Key Conclusions and Perspectives

• blaKPC-3 gene spreads via Tn4401b plasmids in ST111 clones and integrates into chromosomes through ISPa38/TnPa38 insertions in certain strains.
• blaKPC-2 gene in ST235 clones is mediated by a novel Tn2-derived non-Tn4401 genetic element (NTEKPC-IIg), which does not belong to known plasmid incompatibility groups and lacks additional resistance genes.
• Researchers identified ISKmi1 insertions from the IS30 transposon family upstream of blaKPC-2, introducing novel promoter regions that may influence gene expression regulation.
• blaKPC-2 and blaKPC-3 genes show widespread dissemination across Colombian hospitals, with NTEKPC-IIg detected in 18 isolates (27.3%) from five hospitals, highlighting its strong diffusion capacity.
• ISPa38/TnPa38 represents a novel transposon structure forming pseudo-compound transposons in ST111 clones, potentially facilitating stable blaKPC gene integration via replicative transposition mechanisms.

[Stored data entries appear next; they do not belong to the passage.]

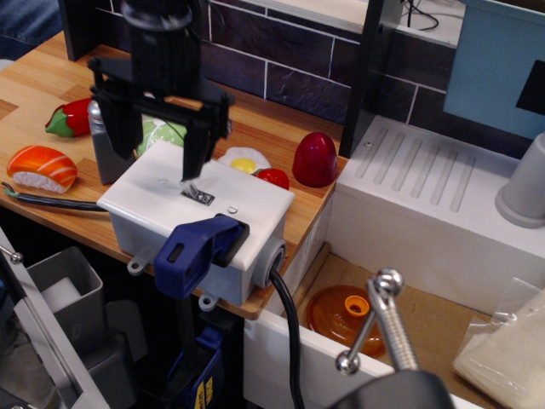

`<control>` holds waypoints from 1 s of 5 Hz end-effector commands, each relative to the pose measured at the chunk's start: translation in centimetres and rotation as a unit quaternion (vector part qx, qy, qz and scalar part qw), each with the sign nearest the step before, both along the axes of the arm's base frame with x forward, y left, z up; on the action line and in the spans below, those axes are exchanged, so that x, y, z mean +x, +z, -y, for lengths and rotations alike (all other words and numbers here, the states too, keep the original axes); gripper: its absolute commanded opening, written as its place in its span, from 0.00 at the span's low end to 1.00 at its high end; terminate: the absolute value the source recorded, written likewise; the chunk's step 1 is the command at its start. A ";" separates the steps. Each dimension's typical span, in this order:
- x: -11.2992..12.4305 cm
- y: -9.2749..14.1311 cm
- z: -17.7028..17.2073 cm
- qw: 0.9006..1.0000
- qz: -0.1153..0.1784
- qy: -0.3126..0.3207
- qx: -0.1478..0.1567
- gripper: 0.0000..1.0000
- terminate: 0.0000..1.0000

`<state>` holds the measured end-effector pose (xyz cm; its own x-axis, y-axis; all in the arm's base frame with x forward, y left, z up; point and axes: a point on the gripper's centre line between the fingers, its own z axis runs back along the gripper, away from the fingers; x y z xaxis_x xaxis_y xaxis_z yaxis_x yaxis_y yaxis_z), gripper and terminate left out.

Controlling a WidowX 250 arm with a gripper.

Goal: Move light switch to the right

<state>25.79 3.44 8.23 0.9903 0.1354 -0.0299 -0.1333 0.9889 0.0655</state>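
The light switch (198,194) is a small silver toggle lever on a metal plate, set in the top of a white box (247,213). The lever leans toward the upper left. My black gripper (158,164) is open and hangs over the left half of the box top. Its right fingertip (191,169) is just above the lever's left side; I cannot tell whether it touches. Its left fingertip (128,149) is at the box's back left edge. A black cable (289,332) leaves the box at the front right.
A blue clamp handle (194,248) grips the box's front edge. A grey shaker (102,153), green cabbage (163,130), red pepper (72,118) and sushi (41,168) lie left and behind. A fried egg (243,159) and a red dome (314,159) lie behind the box. A white drainer (426,196) is to the right.
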 end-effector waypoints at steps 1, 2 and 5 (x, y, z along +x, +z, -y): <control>1.9 1.0 -0.2 0.999 0.045 0.006 0.016 1.00 0.00; 1.9 1.0 0.1 0.997 0.067 0.012 0.021 1.00 0.00; 0.0 -0.3 2.5 0.998 0.057 -0.032 0.021 1.00 0.00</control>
<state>25.21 0.74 6.66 0.9966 0.0727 0.0392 -0.0763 0.9921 0.0991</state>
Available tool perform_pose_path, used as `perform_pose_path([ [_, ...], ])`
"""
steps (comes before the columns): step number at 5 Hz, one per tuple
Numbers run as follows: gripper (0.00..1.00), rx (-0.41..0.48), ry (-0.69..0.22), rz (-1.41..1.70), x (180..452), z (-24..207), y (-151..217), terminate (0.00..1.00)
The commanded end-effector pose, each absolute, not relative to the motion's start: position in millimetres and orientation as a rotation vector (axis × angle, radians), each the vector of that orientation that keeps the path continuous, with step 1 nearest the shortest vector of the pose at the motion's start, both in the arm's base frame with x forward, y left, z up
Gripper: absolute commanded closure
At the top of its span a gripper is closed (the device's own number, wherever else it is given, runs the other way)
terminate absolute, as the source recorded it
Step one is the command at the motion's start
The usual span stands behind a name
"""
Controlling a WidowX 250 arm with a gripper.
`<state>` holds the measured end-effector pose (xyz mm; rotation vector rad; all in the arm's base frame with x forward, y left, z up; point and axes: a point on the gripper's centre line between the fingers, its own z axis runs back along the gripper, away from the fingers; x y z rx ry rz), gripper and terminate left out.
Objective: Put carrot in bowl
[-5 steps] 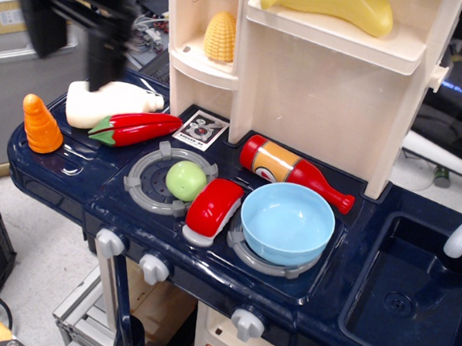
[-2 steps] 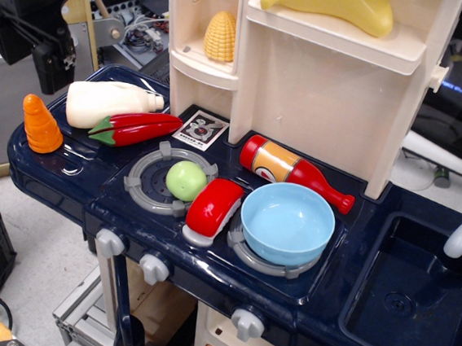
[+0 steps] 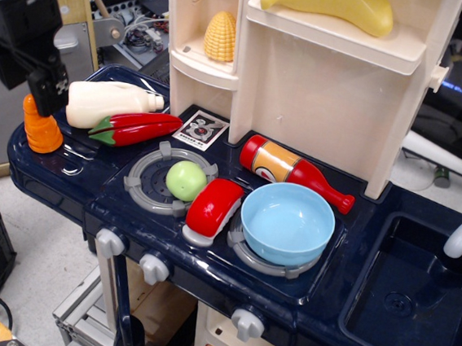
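Note:
The orange ridged carrot (image 3: pixel 42 130) stands upright at the far left end of the dark blue toy counter. My black gripper (image 3: pixel 29 80) hangs just above it with its jaws apart, and one finger (image 3: pixel 49 90) covers part of the carrot's tip. I cannot tell whether it touches the carrot. The light-blue bowl (image 3: pixel 287 223) sits empty on the right burner, well to the right of the carrot.
A white bottle (image 3: pixel 107 102) and a red chili (image 3: pixel 137 127) lie right of the carrot. A green ball (image 3: pixel 186 180) sits on the left burner, with a red item (image 3: pixel 213 209) and a ketchup bottle (image 3: pixel 292 171) by the bowl. The cream shelf unit (image 3: pixel 306 74) holds corn and a banana. The sink (image 3: pixel 416 289) is at right.
My gripper has moved left and down from above the white bottle to just over the carrot's tip. Nothing else has moved.

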<state>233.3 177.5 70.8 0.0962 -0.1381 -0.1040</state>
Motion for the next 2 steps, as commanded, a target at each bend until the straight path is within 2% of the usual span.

Research Significance and Prospects
This work first identifies plasmid-mediated dissemination of blaKPC-3 in Pseudomonas aeruginosa and novel mobilization mechanisms for blaKPC-2 via Tn2-NTEKPC-IIg structures. These results emphasize the ongoing evolution of carbapenemase genes under diverse mobile genetic elements (MGEs) and the global transmission potential of high-risk clones. Future efforts should prioritize genomic surveillance to track resistance element dissemination and investigate stabilization mechanisms in clinical settings.

 

 

Conclusion
The continuous dissemination of blaKPC genes is a key driver of multidrug-resistant Pseudomonas aeruginosa spread. This study identifies two novel blaKPC mobilization platforms in Colombian clinical isolates: Tn2-derived NTEKPC-IIg and ISPa38/TnPa38-mediated chromosomal integration. These findings indicate that blaKPC gene transmission relies not only on classical Tn4401 transposition but also synergistic interactions with other transposons and insertion sequences. Therefore, genomic surveillance and molecular epidemiology studies are crucial for resistance control. Future work should investigate the molecular mechanisms of these novel mobile elements and their potential impacts on bacterial adaptability and pathogenicity to inform improved infection control strategies.

 

Deisy Abril, Juan Bravo-Ojeda, Julio-Cesar Garcia, Natasha Vanegas Gómez, and Javier Escobar-Pérez. New Insights in blaKPC Gene Mobilization in Pseudomonas aeruginosa: Acquisition of blaKPC-3 and Identification of a New Tn2-like NTE Mobilizing blaKPC-2. Antibiotics.